Tagami Takashi, Matsui Hiroki, Fushimi Kiyohide, Yasunaga Hideo
Department of Clinical Epidemiology and Health Economics, School of Public Health, Graduate School of Medicine, the University of Tokyo Department of Emergency and Critical Care Medicine, Nippon Medical School Tama Nagayama Hospital.
Department of Clinical Epidemiology and Health Economics, School of Public Health, Graduate School of Medicine, the University of Tokyo.
Clin Infect Dis. 2016 Jan 1;62(1):60-6. doi: 10.1093/cid/civ763. Epub 2015 Sep 24.
The use of prophylactic antibiotics for severe burns in general settings remains controversial and is not suggested by recent guidelines owing to lack of evidence for efficacy. We examined the hypothesis that prophylactic systemic antibiotic therapy may reduce mortality in patients with severe burns.

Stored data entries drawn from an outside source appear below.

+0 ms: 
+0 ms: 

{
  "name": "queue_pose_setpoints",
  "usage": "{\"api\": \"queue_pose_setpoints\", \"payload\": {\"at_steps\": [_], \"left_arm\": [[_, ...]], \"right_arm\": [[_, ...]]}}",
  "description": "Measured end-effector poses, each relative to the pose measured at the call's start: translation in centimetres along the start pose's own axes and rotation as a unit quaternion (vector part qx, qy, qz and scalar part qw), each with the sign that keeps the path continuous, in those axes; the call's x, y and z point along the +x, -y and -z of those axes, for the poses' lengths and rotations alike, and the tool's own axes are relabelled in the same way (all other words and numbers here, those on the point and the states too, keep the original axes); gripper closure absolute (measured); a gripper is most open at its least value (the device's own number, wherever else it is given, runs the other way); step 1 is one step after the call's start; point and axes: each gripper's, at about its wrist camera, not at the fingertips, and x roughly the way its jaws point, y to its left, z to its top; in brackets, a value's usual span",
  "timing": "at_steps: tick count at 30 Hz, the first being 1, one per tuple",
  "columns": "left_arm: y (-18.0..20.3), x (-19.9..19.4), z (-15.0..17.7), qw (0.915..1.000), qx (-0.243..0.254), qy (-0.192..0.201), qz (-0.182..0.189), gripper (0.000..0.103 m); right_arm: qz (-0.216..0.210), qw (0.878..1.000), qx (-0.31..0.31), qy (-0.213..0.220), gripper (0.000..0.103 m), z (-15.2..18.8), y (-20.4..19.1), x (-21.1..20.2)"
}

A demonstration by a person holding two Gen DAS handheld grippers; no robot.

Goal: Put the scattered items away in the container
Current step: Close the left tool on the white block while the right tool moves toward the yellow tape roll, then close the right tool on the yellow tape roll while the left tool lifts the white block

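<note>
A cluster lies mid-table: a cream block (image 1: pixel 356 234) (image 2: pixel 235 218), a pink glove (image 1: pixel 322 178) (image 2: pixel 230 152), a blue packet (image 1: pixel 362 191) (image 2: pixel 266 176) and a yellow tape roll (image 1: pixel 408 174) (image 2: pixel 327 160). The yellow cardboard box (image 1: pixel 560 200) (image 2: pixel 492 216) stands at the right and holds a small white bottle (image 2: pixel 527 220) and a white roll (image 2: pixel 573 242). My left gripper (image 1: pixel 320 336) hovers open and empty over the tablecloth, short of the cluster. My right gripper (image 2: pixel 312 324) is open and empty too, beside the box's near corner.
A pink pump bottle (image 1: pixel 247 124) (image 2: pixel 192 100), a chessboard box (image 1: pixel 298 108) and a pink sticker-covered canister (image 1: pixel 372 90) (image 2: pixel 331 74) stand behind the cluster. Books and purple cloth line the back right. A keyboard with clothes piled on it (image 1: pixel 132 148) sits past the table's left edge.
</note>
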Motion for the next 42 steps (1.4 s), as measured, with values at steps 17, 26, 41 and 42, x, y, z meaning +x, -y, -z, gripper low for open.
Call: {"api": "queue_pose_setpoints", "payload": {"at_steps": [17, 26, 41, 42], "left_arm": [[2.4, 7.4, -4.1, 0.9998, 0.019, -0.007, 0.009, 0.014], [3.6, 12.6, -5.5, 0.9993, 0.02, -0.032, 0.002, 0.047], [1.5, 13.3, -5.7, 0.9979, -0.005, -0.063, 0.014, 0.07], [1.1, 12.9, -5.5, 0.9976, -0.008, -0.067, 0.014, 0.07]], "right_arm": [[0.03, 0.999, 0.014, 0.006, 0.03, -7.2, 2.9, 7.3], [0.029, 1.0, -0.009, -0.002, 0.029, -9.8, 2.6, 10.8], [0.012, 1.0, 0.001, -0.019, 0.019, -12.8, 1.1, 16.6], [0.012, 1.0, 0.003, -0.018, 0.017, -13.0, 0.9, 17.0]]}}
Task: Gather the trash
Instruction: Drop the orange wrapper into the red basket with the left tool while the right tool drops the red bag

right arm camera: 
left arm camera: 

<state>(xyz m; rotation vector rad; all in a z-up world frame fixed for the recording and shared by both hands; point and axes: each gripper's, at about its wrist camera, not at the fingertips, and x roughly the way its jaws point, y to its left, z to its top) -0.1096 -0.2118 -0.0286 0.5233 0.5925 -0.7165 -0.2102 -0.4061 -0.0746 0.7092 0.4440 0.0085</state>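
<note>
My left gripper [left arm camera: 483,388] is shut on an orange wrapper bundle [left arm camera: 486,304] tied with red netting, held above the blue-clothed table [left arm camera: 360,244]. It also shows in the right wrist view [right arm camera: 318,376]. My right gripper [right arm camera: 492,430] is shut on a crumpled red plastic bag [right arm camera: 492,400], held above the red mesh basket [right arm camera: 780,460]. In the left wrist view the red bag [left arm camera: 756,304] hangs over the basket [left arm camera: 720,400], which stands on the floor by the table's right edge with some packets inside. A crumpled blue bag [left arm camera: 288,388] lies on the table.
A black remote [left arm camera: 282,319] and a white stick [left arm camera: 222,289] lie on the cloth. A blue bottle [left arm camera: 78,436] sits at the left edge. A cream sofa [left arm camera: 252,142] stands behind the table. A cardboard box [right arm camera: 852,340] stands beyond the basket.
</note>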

We identified 2893 severe burns patients (burn index ≥ 10) treated at 583 hospitals between July 2010 and March 2013 using the Japanese diagnosis procedure combination inpatient database. We categorized the patients according to whether they received mechanical ventilation within 2 days after admission (n = 692) or not (n = 2201). We further divided the patients into those with and without prophylactic antibiotics and generated 232 and 526 propensity score-matched pairs, respectively. We evaluated 28-day all-cause in-hospital mortality.
Among the mechanically ventilated patients, significant differences in 28-day in-hospital mortality existed between control and prophylaxis groups in both unmatched (control vs prophylaxis; 48.6% vs 38.3%; difference, 10.2%; 95% confidence interval [95% CI], 2.7 to 17.7) and propensity score-matched groups (47.0% vs 36.6%; difference, 10.3%; 95% CI, 1.4 to 19.3). Among patients without mechanical ventilation, there was no significant difference in 28-day in-hospital mortality between the 2 groups in both the unmatched (control vs prophylaxis; 7.0% vs 5.8%; difference, 1.2%; 95% CI, -1.2 to 3.5) and propensity-matched groups (5.1% vs 4.2%; difference, 0.9%; 95% CI, -1.6 to 3.5).
Prophylactic antibiotics use may result in improved 28-day in-hospital mortality in mechanically ventilated patients with severe burns but not in those who do not receive mechanical ventilation.
在一般情况下,对于严重烧伤患者使用预防性抗生素仍存在争议,且由于缺乏疗效证据,近期指南不建议使用。我们检验了预防性全身抗生素治疗可能降低严重烧伤患者死亡率的假设。
我们使用日本诊断程序组合住院患者数据库,确定了2010年7月至2013年3月期间在583家医院接受治疗的2893例严重烧伤患者(烧伤指数≥10)。我们根据患者入院后2天内是否接受机械通气将其分类(n = 692)或未接受机械通气(n = 2201)。我们进一步将患者分为接受和未接受预防性抗生素的两组,并分别生成了232对和526对倾向得分匹配对。我们评估了28天全因院内死亡率。
在机械通气患者中,未匹配组(对照组与预防组;48.6%对38.3%;差异,10.2%;95%置信区间[95%CI],2.7至17.7)和倾向得分匹配组(47.0%对36.6%;差异,10.3%;95%CI,1.4至19.3)中,对照组和预防组的28天院内死亡率存在显著差异。在未接受机械通气的患者中,未匹配组(对照组与预防组;7.0%对5.8%;差异,1.2%;95%CI,-1.2至3.5)和倾向得分匹配组(5.1%对4.2%;差异,0.9%;95%CI,-1.6至3.5)中,两组的28天院内死亡率无显著差异。
预防性使用抗生素可能会提高严重烧伤且接受机械通气患者的28天院内死亡率,但对于未接受机械通气的患者则不然。